Goal: populate real motion titles (Zaak.Onderwerp) and motion body text (officielebekendmakingen.nl HTML) for all motions, then re-run embeddings for the complete dataset.
Constraints
- Do NOT modify
app.pyorscheduler.py - DuckDB only; open/close per method
- Use Python logging, no print() in library code
motions.idprimary key is an INTEGER autoincrement;motions.urlcontainshttps://www.tweedekamer.nl/kamerstukken/stemmingsuitslagen/{besluit-uuid}— the UUID is the Besluit.Id in the Tweede Kamer data modeldatabase.pyCREATE TABLE for motions is missingbody_textandexterne_identifiercolumns even though INSERT statements reference them — schema must be fixed
Approach
Use the SyncFeed API (https://gegevensmagazijn.tweedekamer.nl/SyncFeed/2.0/Feed) to
bulk-walk 4 entity types and build a complete local join index. This replaces the
per-motion OData chain (3 API calls × 25,521 = 76,000+ calls) with ~2,000–4,000 paginated
feed pages across all entity types.
Alternatives considered:
- OData per-motion (
_get_motion_details): 76k+ calls, estimated 10+ hours. Rejected. - OData bulk $expand: Works for titles (~100 pages) but getting ExterneIdentifier still requires per-Zaak calls. Partially useful but incomplete.

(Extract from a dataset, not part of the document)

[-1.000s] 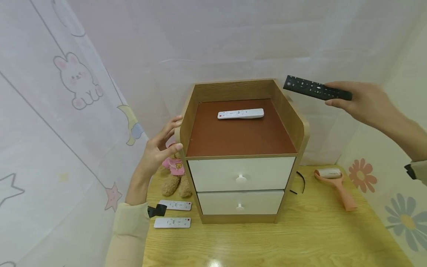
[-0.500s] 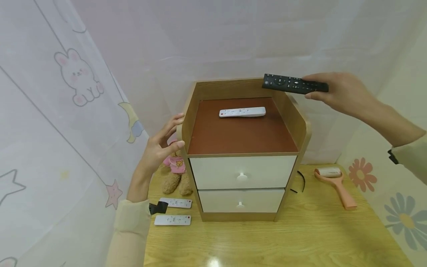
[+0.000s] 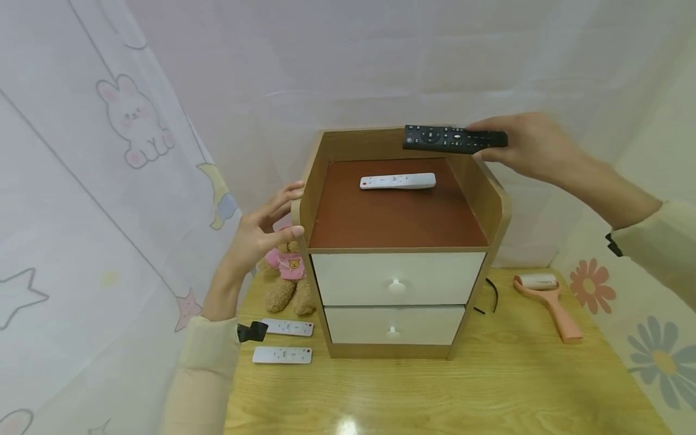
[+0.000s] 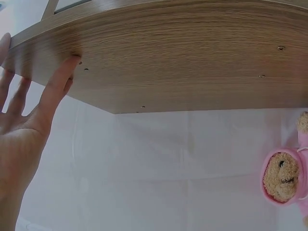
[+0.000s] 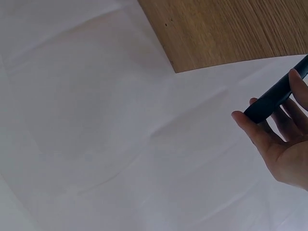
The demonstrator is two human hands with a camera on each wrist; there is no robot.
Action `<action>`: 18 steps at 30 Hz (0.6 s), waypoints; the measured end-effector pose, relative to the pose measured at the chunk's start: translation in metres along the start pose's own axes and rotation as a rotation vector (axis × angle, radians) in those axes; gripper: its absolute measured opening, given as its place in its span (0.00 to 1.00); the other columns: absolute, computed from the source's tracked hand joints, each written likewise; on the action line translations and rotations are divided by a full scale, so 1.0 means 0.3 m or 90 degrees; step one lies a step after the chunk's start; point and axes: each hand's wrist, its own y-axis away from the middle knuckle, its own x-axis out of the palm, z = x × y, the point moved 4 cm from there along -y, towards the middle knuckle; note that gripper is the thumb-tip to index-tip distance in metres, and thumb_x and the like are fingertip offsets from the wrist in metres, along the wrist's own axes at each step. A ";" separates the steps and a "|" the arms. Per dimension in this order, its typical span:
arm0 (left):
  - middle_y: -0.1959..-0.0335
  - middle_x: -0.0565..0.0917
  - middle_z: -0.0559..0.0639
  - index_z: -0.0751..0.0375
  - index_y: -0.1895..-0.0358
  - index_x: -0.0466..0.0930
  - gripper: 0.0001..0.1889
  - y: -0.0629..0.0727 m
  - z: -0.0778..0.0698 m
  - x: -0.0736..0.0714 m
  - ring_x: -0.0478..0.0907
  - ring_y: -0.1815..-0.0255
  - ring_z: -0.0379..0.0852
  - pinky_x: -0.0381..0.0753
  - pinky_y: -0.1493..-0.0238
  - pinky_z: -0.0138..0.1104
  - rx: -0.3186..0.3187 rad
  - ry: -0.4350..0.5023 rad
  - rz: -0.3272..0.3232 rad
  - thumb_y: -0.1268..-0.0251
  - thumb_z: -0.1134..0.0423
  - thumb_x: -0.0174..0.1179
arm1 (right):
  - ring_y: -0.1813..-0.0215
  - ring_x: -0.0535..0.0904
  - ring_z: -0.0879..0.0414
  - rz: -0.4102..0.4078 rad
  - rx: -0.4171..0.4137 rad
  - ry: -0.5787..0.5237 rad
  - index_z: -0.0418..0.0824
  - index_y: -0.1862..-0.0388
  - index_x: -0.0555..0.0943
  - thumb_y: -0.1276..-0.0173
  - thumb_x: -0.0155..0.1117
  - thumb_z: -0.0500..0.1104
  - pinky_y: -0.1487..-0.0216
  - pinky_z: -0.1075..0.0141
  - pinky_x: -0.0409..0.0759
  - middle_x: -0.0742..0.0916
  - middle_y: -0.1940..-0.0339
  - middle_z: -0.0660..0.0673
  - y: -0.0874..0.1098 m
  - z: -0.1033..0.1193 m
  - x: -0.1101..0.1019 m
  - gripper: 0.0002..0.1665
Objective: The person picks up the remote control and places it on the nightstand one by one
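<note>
A black remote control (image 3: 451,139) is pinched in my right hand (image 3: 533,145), above the back right part of the small wooden cabinet (image 3: 399,249). In the right wrist view that remote (image 5: 276,96) lies between thumb and fingers, close to the cabinet's side panel (image 5: 226,33). A white remote control (image 3: 398,181) rests on the cabinet's brown top, below the black one. My left hand (image 3: 258,232) touches the cabinet's left side with outstretched fingers; the left wrist view shows its fingertips (image 4: 72,60) against the wooden panel (image 4: 183,62).
Two white remotes (image 3: 287,327) (image 3: 283,355) lie on the wooden table (image 3: 380,393) at the left. Behind them a teddy bear (image 3: 292,266) in pink leans by the cabinet. An orange lint roller (image 3: 557,308) and a thin black curved item (image 3: 493,296) lie at the right.
My right hand has carried the black remote leftward, from beyond the cabinet's right side to over its top. The left hand has stayed at the cabinet's left side.
</note>
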 end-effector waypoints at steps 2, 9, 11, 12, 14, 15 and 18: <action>0.28 0.63 0.60 0.70 0.36 0.69 0.31 -0.003 0.016 -0.012 0.61 0.28 0.55 0.61 0.29 0.44 -0.001 0.003 -0.003 0.45 0.87 0.59 | 0.64 0.74 0.45 0.014 0.004 -0.001 0.42 0.37 0.77 0.37 0.70 0.42 0.66 0.54 0.67 0.84 0.49 0.31 -0.011 0.012 0.008 0.28; 0.28 0.65 0.55 0.64 0.35 0.72 0.31 -0.009 0.057 -0.035 0.65 0.30 0.54 0.70 0.35 0.38 -0.031 -0.001 -0.010 0.44 0.81 0.63 | 0.67 0.73 0.47 0.046 -0.012 -0.025 0.41 0.39 0.79 0.38 0.71 0.40 0.65 0.55 0.67 0.85 0.50 0.33 -0.040 0.050 0.038 0.27; 0.28 0.65 0.54 0.64 0.35 0.72 0.30 -0.008 0.061 -0.036 0.65 0.30 0.54 0.72 0.36 0.37 -0.038 0.001 -0.008 0.44 0.81 0.63 | 0.70 0.70 0.48 0.063 -0.021 -0.027 0.41 0.40 0.79 0.38 0.71 0.39 0.66 0.57 0.65 0.84 0.49 0.34 -0.048 0.061 0.052 0.27; 0.28 0.64 0.54 0.64 0.35 0.71 0.30 -0.007 0.061 -0.037 0.65 0.30 0.54 0.72 0.36 0.37 -0.041 0.001 -0.008 0.44 0.80 0.63 | 0.70 0.69 0.49 0.075 -0.021 -0.028 0.40 0.39 0.79 0.38 0.70 0.39 0.66 0.57 0.65 0.84 0.49 0.33 -0.054 0.066 0.061 0.27; 0.28 0.64 0.53 0.63 0.35 0.71 0.30 -0.007 0.062 -0.040 0.64 0.30 0.54 0.71 0.36 0.36 -0.045 -0.002 -0.009 0.43 0.80 0.63 | 0.72 0.68 0.49 0.093 -0.024 -0.031 0.39 0.39 0.79 0.38 0.70 0.40 0.66 0.57 0.66 0.83 0.47 0.33 -0.067 0.076 0.077 0.27; 0.28 0.64 0.53 0.63 0.34 0.71 0.30 -0.007 0.063 -0.042 0.64 0.30 0.53 0.70 0.35 0.36 -0.045 -0.006 -0.011 0.43 0.80 0.63 | 0.71 0.68 0.49 0.102 -0.024 -0.032 0.39 0.39 0.78 0.38 0.70 0.40 0.65 0.56 0.66 0.83 0.47 0.33 -0.075 0.081 0.086 0.27; 0.28 0.64 0.54 0.64 0.35 0.71 0.31 -0.007 0.064 -0.049 0.63 0.29 0.53 0.69 0.34 0.37 -0.041 -0.003 -0.014 0.44 0.81 0.63 | 0.64 0.72 0.46 0.128 -0.021 -0.038 0.38 0.40 0.79 0.38 0.70 0.40 0.59 0.54 0.70 0.83 0.45 0.34 -0.098 0.101 0.111 0.27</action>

Rejected in favour of SyncFeed which handles everything in one pass.
Architecture
SyncFeed walk (4 feeds)
├─ category=Besluit → {besluit_id: [zaak_ids]}
├─ category=Zaak → {zaak_id: {onderwerp, soort}}
├─ category=Document → {document_id: [zaak_ids]}
└─ category=DocumentVersie → {document_id: externe_identifier}
↓
In-memory join:
besluit_id → zaak_id → onderwerp (title)
besluit_id → zaak_id → document_id → ext_id (ExterneIdentifier)
↓
DB update pass: UPDATE motions SET title=?, externe_identifier=? WHERE url LIKE ?
↓
Parallel HTML fetch (thread pool, 20 workers):
GET zoek.officielebekendmakingen.nl/{ext_id}.html → extract text → UPDATE motions.body_text
↓
Pipeline re-run:
clear embeddings → text pipeline → fusion (all windows) → similarity cache (all windows)
Components
scripts/sync_motion_content.py (new)
Orchestrates the full enrichment:
-
SyncFeed walker — generic paginated Atom/XML reader that follows
<link rel="next">until exhausted, yielding parsed entity dicts per page. Respects 429/rate-limit via exponential backoff. -
Entity parsers — one per entity type:
parse_besluit(xml)→{id, zaak_refs: [uuid, ...], verwijderd}parse_zaak(xml)→{id, onderwerp, soort, verwijderd}parse_document(xml)→{id, zaak_refs: [uuid, ...], verwijderd}parse_documentversie(xml)→{id, document_id, externe_identifier, extensie, verwijderd}
-
Join builder — after all 4 feeds are walked:
build_title_map(besluit_index, zaak_index)→{besluit_id: onderwerp}build_ext_id_map(besluit_index, zaak_index, doc_index, docversie_index)→{besluit_id: externe_identifier}- For motions with multiple Zaak, prefer Soort="Motie"; fall back to first
-
DB updater — open DuckDB, bulk UPDATE motions using the join maps. Extract
besluit_idfromurlcolumn via string split. -
Body text fetcher — thread pool (20 workers), fetch HTML from
zoek.officielebekendmakingen.nl/{ext_id}.html, strip HTML tags with regex (reuse existing_fetch_body_textlogic), UPDATEmotions.body_text. -
Progress reporting — log counts: motions updated with title, motions with ExterneIdentifier found, body text fetched, failures.
database.py schema fix
Add missing columns to CREATE TABLE motions DDL:
body_text TEXTexterne_identifier TEXT
Also add ALTER TABLE IF NOT EXISTS guard calls in _init_database() for existing DBs
that don't have these columns yet.
pipeline/text_pipeline.py change
Update _select_text SQL:
COALESCE(m.layman_explanation, m.body_text, m.description, m.title)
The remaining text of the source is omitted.